Please provide the entries below again, word for word.

Dataset items
↓↓↓
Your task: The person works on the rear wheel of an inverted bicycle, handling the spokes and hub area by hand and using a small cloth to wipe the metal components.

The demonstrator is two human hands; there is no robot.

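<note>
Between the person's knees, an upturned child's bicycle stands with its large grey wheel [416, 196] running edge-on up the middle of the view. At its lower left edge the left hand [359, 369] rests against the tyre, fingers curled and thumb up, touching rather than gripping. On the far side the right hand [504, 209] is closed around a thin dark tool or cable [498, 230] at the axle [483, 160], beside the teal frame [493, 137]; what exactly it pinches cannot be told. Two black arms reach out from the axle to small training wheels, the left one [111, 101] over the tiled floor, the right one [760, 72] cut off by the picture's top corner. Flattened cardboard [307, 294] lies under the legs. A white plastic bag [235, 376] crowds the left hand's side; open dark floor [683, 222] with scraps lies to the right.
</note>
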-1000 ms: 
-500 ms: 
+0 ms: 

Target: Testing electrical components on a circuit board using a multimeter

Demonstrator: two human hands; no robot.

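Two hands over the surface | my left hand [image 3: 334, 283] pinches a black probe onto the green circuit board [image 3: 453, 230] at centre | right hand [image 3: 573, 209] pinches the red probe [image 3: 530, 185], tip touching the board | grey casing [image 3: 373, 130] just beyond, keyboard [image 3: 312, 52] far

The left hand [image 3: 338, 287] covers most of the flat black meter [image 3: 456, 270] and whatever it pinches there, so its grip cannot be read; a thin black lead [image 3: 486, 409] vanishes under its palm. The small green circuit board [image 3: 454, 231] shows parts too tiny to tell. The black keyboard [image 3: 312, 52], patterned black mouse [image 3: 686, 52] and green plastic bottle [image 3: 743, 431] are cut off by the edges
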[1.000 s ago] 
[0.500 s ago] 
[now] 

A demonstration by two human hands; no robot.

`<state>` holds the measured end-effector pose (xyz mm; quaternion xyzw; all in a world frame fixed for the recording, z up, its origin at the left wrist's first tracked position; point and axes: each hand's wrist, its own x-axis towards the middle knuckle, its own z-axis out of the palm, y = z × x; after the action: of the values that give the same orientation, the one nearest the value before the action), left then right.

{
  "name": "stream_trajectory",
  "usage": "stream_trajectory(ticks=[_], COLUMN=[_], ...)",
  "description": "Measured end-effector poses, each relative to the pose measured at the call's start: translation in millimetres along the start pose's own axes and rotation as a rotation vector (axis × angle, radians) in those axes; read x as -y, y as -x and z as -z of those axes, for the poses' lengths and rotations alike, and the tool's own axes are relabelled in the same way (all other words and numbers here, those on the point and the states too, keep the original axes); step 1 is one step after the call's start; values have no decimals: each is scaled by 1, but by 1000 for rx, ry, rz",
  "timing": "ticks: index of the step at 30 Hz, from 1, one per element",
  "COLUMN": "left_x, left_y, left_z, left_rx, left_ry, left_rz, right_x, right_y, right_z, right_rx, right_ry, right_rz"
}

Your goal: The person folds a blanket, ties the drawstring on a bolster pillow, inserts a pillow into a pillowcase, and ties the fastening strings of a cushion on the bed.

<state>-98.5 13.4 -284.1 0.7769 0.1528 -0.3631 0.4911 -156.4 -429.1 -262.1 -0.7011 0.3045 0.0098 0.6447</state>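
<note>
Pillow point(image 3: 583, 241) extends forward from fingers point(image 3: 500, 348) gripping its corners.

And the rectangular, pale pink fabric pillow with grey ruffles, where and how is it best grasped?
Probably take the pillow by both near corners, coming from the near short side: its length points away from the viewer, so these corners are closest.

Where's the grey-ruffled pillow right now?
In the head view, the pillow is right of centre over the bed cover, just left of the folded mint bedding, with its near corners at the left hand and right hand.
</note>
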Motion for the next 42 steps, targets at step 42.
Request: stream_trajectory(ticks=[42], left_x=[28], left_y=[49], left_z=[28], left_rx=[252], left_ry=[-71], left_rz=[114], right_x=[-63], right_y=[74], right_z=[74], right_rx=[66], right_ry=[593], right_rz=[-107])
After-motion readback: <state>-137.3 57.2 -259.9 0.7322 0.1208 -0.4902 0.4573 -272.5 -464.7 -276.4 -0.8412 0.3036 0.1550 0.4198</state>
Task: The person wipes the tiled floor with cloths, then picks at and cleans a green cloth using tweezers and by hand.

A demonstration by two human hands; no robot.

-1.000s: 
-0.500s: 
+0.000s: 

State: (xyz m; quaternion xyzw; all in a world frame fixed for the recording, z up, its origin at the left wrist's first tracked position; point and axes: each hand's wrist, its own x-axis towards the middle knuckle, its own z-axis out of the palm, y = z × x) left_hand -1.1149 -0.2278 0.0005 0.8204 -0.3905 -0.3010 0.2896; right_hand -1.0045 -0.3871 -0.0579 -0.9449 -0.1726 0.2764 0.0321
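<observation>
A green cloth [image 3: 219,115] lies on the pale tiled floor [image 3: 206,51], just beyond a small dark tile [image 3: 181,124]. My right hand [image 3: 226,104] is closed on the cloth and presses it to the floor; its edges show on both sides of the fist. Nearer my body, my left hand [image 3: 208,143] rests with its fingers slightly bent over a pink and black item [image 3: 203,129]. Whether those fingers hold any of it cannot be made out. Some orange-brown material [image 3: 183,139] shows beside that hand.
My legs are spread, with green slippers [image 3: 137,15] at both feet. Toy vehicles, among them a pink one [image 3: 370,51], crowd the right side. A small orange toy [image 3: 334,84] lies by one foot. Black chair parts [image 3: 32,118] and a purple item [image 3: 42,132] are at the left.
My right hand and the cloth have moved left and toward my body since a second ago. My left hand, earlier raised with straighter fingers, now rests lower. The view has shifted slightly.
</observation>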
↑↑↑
Answer box
Your task: The person works on the rear wheel of an inverted bicycle, handling the spokes and hub area by hand and using a small cloth to wipe the metal components.

The demonstrator is two human hands; there is no robot.

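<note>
Between the person's knees, an upturned child's bicycle stands with its large grey wheel [416, 196] running edge-on up the middle of the view. At its lower left edge the left hand [359, 369] rests against the tyre, fingers curled and thumb up, touching rather than gripping. On the far side the right hand [504, 209] is closed around a thin dark tool or cable [498, 230] at the axle [483, 160], beside the teal frame [493, 137]; what exactly it pinches cannot be told. Two black arms reach out from the axle to small training wheels, the left one [111, 101] over the tiled floor, the right one [760, 72] cut off by the picture's top corner. Flattened cardboard [307, 294] lies under the legs. A white plastic bag [235, 376] crowds the left hand's side; open dark floor [683, 222] with scraps lies to the right.
</note>
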-1000 ms: 
-500 ms: 
+0 ms: 

Target: Testing electrical components on a circuit board using a multimeter

Demonstrator: two human hands; no robot.

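Two hands over the surface | my left hand [image 3: 334, 283] pinches a black probe onto the green circuit board [image 3: 453, 230] at centre | right hand [image 3: 573, 209] pinches the red probe [image 3: 530, 185], tip touching the board | grey casing [image 3: 373, 130] just beyond, keyboard [image 3: 312, 52] far

The left hand [image 3: 338, 287] covers most of the flat black meter [image 3: 456, 270] and whatever it pinches there, so its grip cannot be read; a thin black lead [image 3: 486, 409] vanishes under its palm. The small green circuit board [image 3: 454, 231] shows parts too tiny to tell. The black keyboard [image 3: 312, 52], patterned black mouse [image 3: 686, 52] and green plastic bottle [image 3: 743, 431] are cut off by the edges
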[1.000 s ago] 
[0.500 s ago] 
[now] 

A demonstration by two human hands; no robot.

`<state>` holds the measured end-effector pose (xyz mm; quaternion xyzw; all in a world frame fixed for the recording, z up, its origin at the left wrist's first tracked position; point and axes: each hand's wrist, its own x-axis towards the middle knuckle, its own z-axis out of the palm, y = z × x; after the action: of the values that give the same orientation, the one nearest the value before the action), left then right.

{
  "name": "stream_trajectory",
  "usage": "stream_trajectory(ticks=[_], COLUMN=[_], ...)",
  "description": "Measured end-effector poses, each relative to the pose measured at the call's start: translation in millimetres along the start pose's own axes and rotation as a rotation vector (axis × angle, radians) in those axes; read x as -y, y as -x and z as -z of those axes, for the poses' lengths and rotations alike, and the tool's own axes are relabelled in the same way (all other words and numbers here, those on the point and the states too, keep the original axes); step 1 is one step after the call's start; values have no decimals: each is scaled by 1, but by 1000 for rx, ry, rz",
  "timing": "ticks: index of the step at 30 Hz, from 1, one per element",
  "COLUMN": "left_x, left_y, left_z, left_rx, left_ry, left_rz, right_x, right_y, right_z, right_rx, right_ry, right_rz"
}

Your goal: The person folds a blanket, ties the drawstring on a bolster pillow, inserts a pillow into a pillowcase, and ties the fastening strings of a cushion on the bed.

<state>-98.5 13.4 -284.1 0.7769 0.1528 -0.3631 0.4911 -156.4 -429.1 -262.1 -0.7011 0.3045 0.0098 0.6447</state>
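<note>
Pillow point(image 3: 583, 241) extends forward from fingers point(image 3: 500, 348) gripping its corners.

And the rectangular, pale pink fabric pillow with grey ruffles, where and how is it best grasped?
Probably take the pillow by both near corners, coming from the near short side: its length points away from the viewer, so these corners are closest.

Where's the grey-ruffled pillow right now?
In the head view, the pillow is right of centre over the bed cover, just left of the folded mint bedding, with its near corners at the left hand and right hand.
</note>
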Motion for the next 42 steps, targets at step 42.
Request: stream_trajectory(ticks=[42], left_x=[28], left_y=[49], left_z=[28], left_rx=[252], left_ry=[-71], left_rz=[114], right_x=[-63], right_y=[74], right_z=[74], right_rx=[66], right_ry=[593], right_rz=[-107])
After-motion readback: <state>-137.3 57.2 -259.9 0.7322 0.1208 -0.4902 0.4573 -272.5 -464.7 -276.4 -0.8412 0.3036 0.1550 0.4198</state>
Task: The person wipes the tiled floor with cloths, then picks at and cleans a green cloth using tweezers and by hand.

A demonstration by two human hands; no robot.

-1.000s: 
-0.500s: 
+0.000s: 

State: (xyz m; quaternion xyzw; all in a world frame fixed for the recording, z up, its origin at the left wrist's first tracked position; point and axes: each hand's wrist, its own x-axis towards the middle knuckle, its own z-axis out of the palm, y = z × x) left_hand -1.1149 -0.2278 0.0005 0.8204 -0.3905 -0.3010 0.2896; right_hand -1.0045 -0.3871 -0.0579 -0.9449 -0.1726 0.2764 0.0321
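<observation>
A green cloth [image 3: 219,115] lies on the pale tiled floor [image 3: 206,51], just beyond a small dark tile [image 3: 181,124]. My right hand [image 3: 226,104] is closed on the cloth and presses it to the floor; its edges show on both sides of the fist. Nearer my body, my left hand [image 3: 208,143] rests with its fingers slightly bent over a pink and black item [image 3: 203,129]. Whether those fingers hold any of it cannot be made out. Some orange-brown material [image 3: 183,139] shows beside that hand.
My legs are spread, with green slippers [image 3: 137,15] at both feet. Toy vehicles, among them a pink one [image 3: 370,51], crowd the right side. A small orange toy [image 3: 334,84] lies by one foot. Black chair parts [image 3: 32,118] and a purple item [image 3: 42,132] are at the left.
My right hand and the cloth have moved left and toward my body since a second ago. My left hand, earlier raised with straighter fingers, now rests lower. The view has shifted slightly.
</observation>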

The answer has been given in full.